Your goal → In the data below, begin at the line with "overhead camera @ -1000" and stop after the line with "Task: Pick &"; output those lines exactly and no pictures.

[Dataset excerpts Boundary: Start]

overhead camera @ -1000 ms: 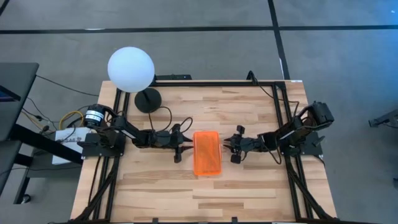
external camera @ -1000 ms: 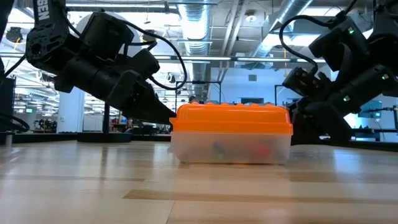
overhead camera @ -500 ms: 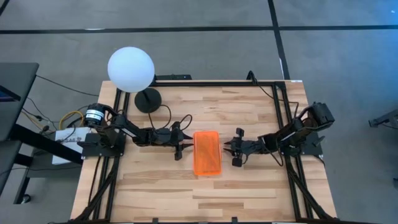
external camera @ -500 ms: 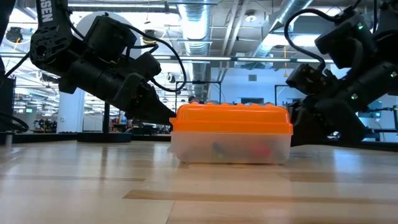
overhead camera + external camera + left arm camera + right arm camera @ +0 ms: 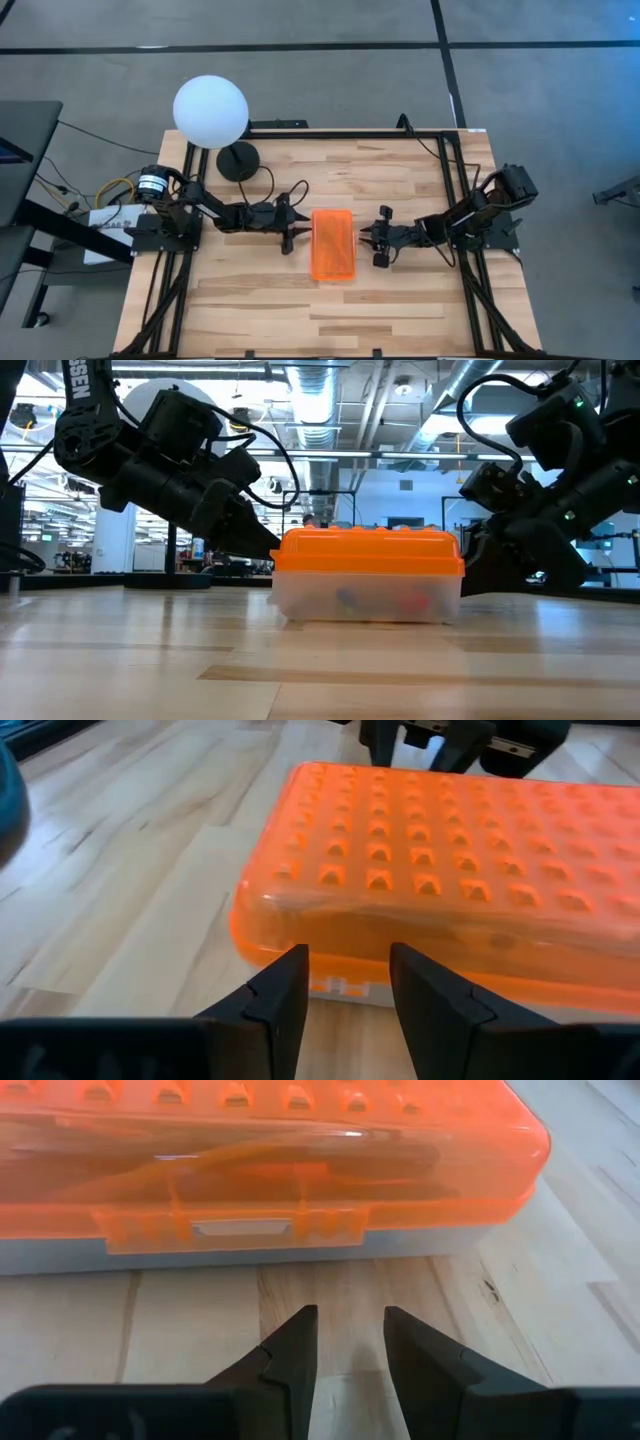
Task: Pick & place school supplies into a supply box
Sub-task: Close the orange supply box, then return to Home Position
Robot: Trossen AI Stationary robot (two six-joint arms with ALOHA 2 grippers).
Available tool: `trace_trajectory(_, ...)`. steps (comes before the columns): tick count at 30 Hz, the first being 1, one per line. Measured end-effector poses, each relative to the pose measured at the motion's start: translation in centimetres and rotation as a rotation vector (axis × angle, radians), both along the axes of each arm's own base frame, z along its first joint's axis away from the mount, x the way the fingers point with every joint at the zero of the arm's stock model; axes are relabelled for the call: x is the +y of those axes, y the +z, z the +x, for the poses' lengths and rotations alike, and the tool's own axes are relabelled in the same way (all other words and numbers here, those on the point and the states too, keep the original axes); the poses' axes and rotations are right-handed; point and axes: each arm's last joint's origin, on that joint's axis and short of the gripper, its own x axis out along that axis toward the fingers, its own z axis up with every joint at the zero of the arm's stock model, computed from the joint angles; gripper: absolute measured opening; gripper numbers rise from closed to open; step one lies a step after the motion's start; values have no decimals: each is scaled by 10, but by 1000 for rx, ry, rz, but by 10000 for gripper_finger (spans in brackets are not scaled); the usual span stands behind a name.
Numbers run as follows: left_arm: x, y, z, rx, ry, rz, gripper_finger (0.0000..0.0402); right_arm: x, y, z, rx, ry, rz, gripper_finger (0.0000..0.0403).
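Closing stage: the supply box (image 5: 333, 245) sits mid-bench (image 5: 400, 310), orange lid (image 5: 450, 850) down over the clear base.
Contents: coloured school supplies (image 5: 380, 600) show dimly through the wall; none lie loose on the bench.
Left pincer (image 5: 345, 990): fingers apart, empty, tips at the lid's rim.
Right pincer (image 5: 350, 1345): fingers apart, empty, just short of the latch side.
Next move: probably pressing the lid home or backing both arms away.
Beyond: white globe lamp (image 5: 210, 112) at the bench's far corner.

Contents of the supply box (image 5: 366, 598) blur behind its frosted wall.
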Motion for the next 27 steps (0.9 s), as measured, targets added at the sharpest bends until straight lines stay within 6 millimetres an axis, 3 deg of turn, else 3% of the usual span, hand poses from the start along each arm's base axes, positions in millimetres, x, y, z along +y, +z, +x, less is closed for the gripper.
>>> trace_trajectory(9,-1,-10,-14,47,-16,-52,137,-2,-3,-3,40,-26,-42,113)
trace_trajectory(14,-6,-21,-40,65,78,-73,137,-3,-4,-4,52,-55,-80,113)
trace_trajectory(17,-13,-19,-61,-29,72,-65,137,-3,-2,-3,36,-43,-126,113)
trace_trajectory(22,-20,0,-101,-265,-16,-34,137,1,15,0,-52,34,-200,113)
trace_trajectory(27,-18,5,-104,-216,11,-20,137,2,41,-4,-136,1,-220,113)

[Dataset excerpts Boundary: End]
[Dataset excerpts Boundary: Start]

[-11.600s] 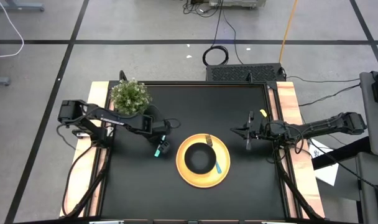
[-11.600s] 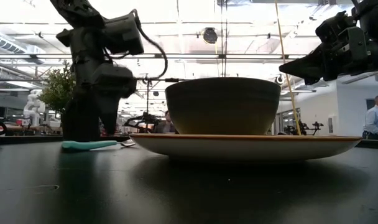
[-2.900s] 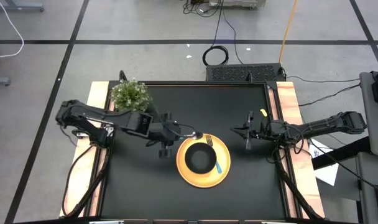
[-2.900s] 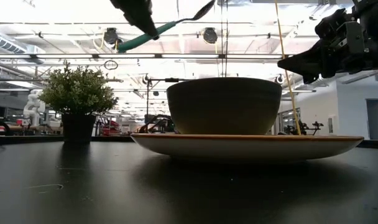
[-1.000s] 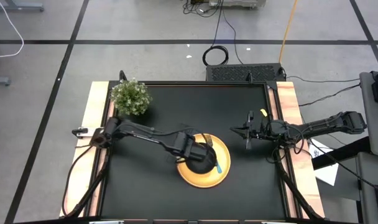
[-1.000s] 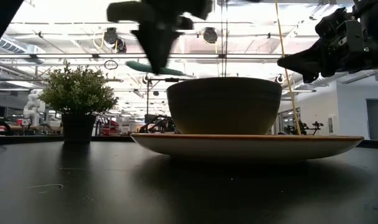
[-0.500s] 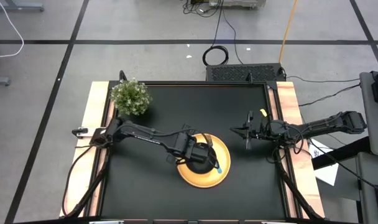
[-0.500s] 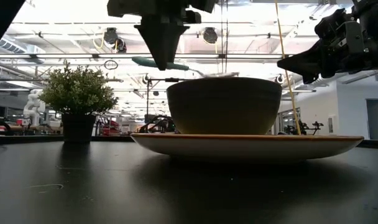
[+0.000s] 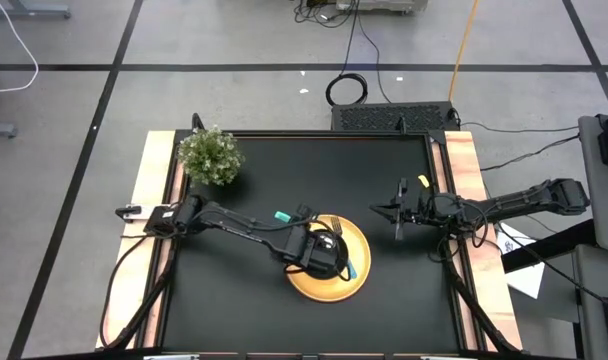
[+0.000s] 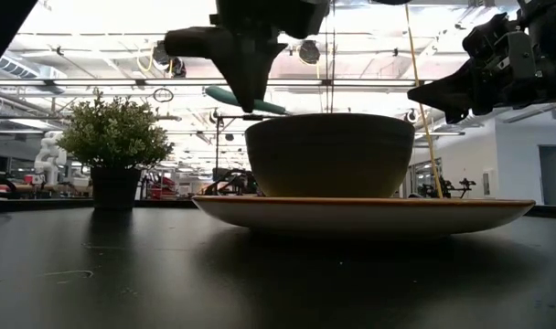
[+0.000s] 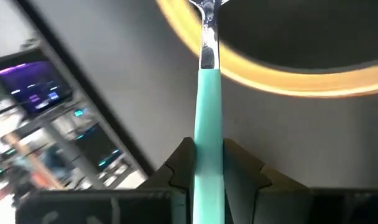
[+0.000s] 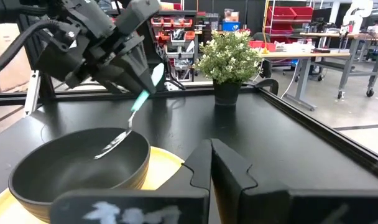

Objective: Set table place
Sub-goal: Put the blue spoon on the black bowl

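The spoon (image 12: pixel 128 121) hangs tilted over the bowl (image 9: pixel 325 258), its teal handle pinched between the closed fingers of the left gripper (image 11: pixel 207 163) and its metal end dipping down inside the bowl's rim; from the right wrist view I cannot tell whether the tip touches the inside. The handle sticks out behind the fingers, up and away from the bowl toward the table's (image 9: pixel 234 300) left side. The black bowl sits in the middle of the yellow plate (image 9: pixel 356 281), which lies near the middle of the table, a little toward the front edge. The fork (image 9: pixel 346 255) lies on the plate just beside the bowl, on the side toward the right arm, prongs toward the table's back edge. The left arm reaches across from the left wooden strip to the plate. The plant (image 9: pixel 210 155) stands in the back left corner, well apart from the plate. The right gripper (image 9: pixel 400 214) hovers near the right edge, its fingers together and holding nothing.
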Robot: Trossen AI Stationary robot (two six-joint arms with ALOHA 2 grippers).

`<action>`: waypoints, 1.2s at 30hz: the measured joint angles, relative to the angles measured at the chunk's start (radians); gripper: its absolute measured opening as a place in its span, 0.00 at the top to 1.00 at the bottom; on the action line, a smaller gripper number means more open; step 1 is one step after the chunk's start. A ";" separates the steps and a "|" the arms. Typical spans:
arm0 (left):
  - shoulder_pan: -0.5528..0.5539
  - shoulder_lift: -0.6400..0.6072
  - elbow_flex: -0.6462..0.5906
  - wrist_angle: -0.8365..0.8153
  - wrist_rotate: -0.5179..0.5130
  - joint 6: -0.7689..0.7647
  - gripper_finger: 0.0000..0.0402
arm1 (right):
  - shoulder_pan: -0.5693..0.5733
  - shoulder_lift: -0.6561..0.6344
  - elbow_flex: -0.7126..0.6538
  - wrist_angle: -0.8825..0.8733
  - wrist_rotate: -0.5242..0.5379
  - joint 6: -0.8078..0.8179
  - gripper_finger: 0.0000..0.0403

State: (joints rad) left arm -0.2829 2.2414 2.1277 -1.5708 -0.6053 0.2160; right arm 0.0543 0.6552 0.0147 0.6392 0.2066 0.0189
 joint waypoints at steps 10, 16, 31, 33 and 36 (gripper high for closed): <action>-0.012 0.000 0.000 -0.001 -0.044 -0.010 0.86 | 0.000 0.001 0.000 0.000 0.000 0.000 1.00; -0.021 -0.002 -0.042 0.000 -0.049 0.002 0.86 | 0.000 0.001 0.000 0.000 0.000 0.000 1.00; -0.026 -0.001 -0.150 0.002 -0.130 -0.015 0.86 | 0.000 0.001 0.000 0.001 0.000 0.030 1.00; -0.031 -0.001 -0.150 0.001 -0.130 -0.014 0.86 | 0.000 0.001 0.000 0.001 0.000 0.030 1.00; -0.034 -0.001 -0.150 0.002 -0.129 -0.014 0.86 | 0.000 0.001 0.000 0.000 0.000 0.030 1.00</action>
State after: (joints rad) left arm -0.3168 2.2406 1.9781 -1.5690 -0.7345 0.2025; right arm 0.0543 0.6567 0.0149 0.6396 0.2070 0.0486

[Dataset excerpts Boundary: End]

Solution for this task →
overhead camera @ -1000 ms: 
external camera @ -1000 ms: 
overhead camera @ -500 ms: 
external camera @ -500 ms: 
overhead camera + external camera + left arm camera + right arm camera @ +0 ms: 
Task: Pick & place school supplies into a supply box

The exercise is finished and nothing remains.